Your response should consist of the data that follows, repeated in full without alteration.

BEGIN DATASET CONTENT

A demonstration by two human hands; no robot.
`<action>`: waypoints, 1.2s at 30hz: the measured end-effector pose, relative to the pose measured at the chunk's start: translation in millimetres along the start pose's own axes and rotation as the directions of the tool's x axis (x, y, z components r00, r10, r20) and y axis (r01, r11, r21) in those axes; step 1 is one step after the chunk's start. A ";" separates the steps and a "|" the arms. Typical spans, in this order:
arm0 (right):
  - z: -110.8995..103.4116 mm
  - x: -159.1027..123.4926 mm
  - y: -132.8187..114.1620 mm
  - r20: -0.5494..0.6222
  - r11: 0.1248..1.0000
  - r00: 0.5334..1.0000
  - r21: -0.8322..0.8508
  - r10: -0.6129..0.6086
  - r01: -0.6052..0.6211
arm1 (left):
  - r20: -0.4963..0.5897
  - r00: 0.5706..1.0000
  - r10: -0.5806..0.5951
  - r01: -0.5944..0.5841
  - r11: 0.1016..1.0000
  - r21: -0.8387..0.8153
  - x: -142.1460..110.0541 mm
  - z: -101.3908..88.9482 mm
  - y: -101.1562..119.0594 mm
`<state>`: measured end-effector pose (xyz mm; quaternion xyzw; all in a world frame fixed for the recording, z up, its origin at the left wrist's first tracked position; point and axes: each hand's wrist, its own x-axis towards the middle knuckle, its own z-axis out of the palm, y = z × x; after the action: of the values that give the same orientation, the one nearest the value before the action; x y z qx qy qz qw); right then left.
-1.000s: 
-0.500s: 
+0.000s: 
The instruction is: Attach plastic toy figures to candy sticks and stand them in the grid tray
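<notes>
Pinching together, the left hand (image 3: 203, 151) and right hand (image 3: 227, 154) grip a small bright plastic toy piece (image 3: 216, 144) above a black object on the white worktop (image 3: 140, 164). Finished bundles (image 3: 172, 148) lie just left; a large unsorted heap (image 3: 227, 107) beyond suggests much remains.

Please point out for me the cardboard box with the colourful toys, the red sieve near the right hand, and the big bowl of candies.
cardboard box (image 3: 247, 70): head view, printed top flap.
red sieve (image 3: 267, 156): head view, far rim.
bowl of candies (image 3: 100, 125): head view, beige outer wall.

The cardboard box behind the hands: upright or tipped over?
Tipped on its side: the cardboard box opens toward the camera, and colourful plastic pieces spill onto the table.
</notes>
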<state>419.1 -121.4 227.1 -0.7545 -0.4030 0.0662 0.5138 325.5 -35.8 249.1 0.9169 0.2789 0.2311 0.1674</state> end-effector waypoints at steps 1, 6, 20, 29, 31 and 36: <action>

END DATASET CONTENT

> YOUR SOLUTION
A demonstration by two human hands; no robot.
`<action>`: waypoints, 1.2s at 30hz: the measured end-effector pose, relative to the pose measured at the chunk's start: translation in millimetres along the start pose's own axes and rotation as the directions of the tool's x axis (x, y, z components r00, r10, r20) and y axis (r01, r11, r21) in those axes; step 1 is one step after the chunk's start. A ";" separates the steps and a "|" the arms. Typical spans, in this order:
arm0 (right):
  - z: -110.8995..103.4116 mm
  - x: -159.1027..123.4926 mm
  - y: -132.8187..114.1620 mm
  - r20: -0.5494..0.6222
  - r11: 0.1248..1.0000
  - r00: 0.5334..1.0000
  - r21: -0.8322..0.8508
  - r10: -0.6129..0.6086
  - r01: -0.6052..0.6211
arm1 (left):
  - r20: -0.4963..0.5897
  - r00: 0.5706..1.0000
  - r10: -0.5806..0.5951
  - r01: -0.5944..0.5841
  - r11: 0.1016..1.0000
  - r21: -0.8387..0.8153
  - x: -142.1460..110.0541 mm
  - z: -101.3908..88.9482 mm
  - y: -101.1562..119.0594 mm
`<state>`: measured end-effector pose (xyz mm; quaternion xyzw; all in a world frame fixed for the recording, z up, its origin at the left wrist's first tracked position; point and axes: each hand's wrist, its own x-axis towards the middle knuckle, its own z-axis out of the palm, y = z × x; after the action: of the values that give the same orientation, the one nearest the value before the action; x y z qx qy qz qw); right then left.
-1.000s: 
-0.500s: 
+0.000s: 
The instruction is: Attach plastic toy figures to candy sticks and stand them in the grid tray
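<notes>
Pinching together, the left hand (image 3: 203, 151) and right hand (image 3: 227, 154) grip a small bright plastic toy piece (image 3: 216, 144) above a black object on the white worktop (image 3: 140, 164). Finished bundles (image 3: 172, 148) lie just left; a large unsorted heap (image 3: 227, 107) beyond suggests much remains.

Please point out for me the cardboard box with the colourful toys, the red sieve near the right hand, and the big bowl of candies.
cardboard box (image 3: 247, 70): head view, printed top flap.
red sieve (image 3: 267, 156): head view, far rim.
bowl of candies (image 3: 100, 125): head view, beige outer wall.

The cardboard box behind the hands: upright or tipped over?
Tipped on its side: the cardboard box opens toward the camera, and colourful plastic pieces spill onto the table.
</notes>
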<state>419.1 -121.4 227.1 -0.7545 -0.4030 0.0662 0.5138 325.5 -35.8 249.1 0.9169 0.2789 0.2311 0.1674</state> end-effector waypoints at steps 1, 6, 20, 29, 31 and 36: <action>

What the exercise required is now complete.